Distribution and Habitat
Common-crowned Pigeons are native to the moist lowland forests of eastern New Guinea and several adjacent smaller islands. They are found from sea level up to 600 meters in elevation. Groups of two to ten birds forage on the forest floor and flush into the tree tops when alarmed.

In the wild they are believed to feed on fallen fruits, seeds, berries, insects, and other invertebrates. The National Zoo feeds its pigeons a diet of papaya, Bird of Paradise pellets, avian maintenance pellets, mealworms, and corn grubs.

Little is known about the breeding behavior of wild crowned pigeons. Captive birds reach sexual maturity in their second year. Nesting birds construct a platform of sticks and twigs in the branches of trees, up to 15 meters off the ground. Both parents incubate the single large white egg for 28 to 30 days. When the chick hatches its eyes are closed and it is nearly featherless.

Common-crowned Pigeons, like all other pigeons and doves, produce a substance known as “crop milk”. Shortly before the chick is due to hatch, the lining of the parent bird’s crop begins to thicken. This lining sloughs off to form a cheesy material which the parents regurgitate to feed the chick until it is three to ten days old. Crop milk is similar in nutritional content to mammalian milk. Even after they have ceased to produce crop milk the parents continue to regurgitate the partially digested contents of their crops to nourish the young. The chick develops slowly and requires constant feeding and brooding for an extended period. Parents continue to feed the young bird even after it has left the nest at approximately one month of age.

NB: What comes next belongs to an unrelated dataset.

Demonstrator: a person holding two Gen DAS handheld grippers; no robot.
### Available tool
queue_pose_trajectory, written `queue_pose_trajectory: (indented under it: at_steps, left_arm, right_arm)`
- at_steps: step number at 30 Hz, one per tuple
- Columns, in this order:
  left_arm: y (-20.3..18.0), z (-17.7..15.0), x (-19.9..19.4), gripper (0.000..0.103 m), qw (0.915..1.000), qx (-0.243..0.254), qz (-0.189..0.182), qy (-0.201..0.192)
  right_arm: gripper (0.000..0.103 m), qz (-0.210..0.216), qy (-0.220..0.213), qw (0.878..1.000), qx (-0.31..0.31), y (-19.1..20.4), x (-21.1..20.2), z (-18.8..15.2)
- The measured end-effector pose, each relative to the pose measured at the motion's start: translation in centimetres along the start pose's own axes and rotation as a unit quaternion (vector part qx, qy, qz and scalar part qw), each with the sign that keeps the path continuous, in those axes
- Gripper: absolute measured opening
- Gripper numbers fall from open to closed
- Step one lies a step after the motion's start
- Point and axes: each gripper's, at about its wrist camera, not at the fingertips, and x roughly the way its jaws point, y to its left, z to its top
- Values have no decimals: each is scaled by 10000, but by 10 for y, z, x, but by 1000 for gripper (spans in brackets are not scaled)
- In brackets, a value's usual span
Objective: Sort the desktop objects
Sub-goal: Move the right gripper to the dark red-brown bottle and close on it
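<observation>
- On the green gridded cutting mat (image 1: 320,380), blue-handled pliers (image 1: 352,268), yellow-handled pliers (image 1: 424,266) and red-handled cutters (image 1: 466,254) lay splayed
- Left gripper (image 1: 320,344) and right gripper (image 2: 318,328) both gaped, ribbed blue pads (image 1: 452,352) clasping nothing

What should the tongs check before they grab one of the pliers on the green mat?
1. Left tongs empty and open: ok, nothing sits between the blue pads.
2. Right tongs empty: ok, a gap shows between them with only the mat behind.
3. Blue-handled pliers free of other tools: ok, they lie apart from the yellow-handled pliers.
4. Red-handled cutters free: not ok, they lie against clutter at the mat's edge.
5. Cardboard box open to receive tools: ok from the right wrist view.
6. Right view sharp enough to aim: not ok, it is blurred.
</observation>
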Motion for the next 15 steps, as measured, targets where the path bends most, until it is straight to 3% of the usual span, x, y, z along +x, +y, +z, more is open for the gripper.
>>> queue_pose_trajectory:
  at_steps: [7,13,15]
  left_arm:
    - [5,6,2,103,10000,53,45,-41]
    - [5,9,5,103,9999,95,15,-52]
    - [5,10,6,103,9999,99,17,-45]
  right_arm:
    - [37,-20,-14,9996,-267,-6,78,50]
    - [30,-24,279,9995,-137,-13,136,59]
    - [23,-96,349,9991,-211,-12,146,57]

The Common-crowned Pigeon is listed on Appendix II of the Convention on International Trade in Endangered Species of Wild Flora and Fauna (CITES). Despite this legal protection they remain under heavy pressure from illegal hunting and the demands of the southeast Asian pet trade. Their highly palatable flesh and unfortunate habit of landing on exposed perches to gawk at intruders has not helped them avoid illegal shooting. They are now common only in the wilder and more remote portions of their original range.